Can I get a loan for a wedding?

Taking out a wedding loan is just one way you can fund your big day if you don’t have the money to pay for it all yourself.

Rebecca Goodman Published on 02 July 2021. Last updated on 03 July 2021.
Can I get a loan for a wedding?

The average cost of a wedding in 2019 - before the coronavirus pandemic restricted guest numbers and forced many couples to postpone their day - was £31,974, according to the wedding directory website Hitched.co.uk.

This includes everything from the flowers, food and outfits, to the honeymoon, engagement ring and photographer.

It’s a lot of money for one event, but whatever your budget, there are many ways to help fund the big day. One of these is by taking out a personal loan, to either pay for part of the cost or the full amount. Here we look at everything you need to know when it comes to wedding loans.

What type of loan is a wedding loan?

If you need some extra money to pay for your wedding day, one option could be a wedding loan. It is a personal loan which can pay for all, or part, of the wedding.

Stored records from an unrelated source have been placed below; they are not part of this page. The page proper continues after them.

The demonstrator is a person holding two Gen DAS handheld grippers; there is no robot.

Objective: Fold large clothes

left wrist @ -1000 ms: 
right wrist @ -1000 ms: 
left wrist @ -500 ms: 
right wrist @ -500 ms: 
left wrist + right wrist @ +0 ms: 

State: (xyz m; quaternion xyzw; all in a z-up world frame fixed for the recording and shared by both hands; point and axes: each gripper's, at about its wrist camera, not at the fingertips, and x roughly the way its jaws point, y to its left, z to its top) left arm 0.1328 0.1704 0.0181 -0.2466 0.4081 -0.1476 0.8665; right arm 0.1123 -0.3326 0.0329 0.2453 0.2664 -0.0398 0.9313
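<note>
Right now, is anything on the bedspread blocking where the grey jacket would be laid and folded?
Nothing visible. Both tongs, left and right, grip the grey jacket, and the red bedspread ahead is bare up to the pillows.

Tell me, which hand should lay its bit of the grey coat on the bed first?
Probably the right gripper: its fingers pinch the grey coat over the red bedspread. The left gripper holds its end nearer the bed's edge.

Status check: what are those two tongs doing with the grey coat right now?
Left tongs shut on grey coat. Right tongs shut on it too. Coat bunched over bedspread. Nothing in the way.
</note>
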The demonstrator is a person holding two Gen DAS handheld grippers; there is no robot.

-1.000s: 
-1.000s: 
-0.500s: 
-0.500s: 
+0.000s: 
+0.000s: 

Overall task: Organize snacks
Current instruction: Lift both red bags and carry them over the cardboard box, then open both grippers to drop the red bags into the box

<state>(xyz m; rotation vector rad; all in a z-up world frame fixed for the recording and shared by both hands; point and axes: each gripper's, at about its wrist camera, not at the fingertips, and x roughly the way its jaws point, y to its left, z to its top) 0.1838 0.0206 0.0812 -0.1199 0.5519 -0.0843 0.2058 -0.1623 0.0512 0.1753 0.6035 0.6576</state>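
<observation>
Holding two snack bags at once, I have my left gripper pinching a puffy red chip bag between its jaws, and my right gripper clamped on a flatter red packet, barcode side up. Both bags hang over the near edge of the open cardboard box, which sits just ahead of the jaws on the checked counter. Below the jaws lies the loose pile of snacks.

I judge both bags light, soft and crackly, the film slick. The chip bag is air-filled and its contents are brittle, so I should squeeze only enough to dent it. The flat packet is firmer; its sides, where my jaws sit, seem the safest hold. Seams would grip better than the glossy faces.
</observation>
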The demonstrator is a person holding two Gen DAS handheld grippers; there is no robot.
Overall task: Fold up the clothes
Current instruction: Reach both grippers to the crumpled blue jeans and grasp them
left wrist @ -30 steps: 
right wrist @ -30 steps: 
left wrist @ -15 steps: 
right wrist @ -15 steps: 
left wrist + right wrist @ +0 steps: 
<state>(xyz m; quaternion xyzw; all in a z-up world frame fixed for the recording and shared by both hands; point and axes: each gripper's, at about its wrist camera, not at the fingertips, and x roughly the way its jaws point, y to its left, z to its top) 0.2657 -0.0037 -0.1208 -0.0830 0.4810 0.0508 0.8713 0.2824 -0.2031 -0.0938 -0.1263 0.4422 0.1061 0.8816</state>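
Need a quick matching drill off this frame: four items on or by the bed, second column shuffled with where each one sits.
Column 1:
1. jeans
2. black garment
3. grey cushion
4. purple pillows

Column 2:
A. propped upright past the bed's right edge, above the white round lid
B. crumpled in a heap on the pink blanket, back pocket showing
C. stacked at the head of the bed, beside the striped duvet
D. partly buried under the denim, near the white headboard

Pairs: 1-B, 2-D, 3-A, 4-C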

The loan will be an unsecured personal loan, so it’s not secured against something else such as your home, and you can typically spend the money how you like, though some lenders do have restrictions.

You’ll usually be able to apply for a loan of up to £25,000 and once you’ve received the money you will then have to pay it back over an agreed period of time. There will be interest applied to the loan, which you’ll be told about before you agree to take it out.

You can take out any personal loan and don’t need one that is specifically branded as a wedding loan.

Where can you get a wedding loan

Most of the high street banks offer loans that you can use for a wedding, along with a range of online banks and credit unions. As there is quite a lot of choice it’s worth spending the time to find a loan that works for you and one you can comfortably afford to pay back.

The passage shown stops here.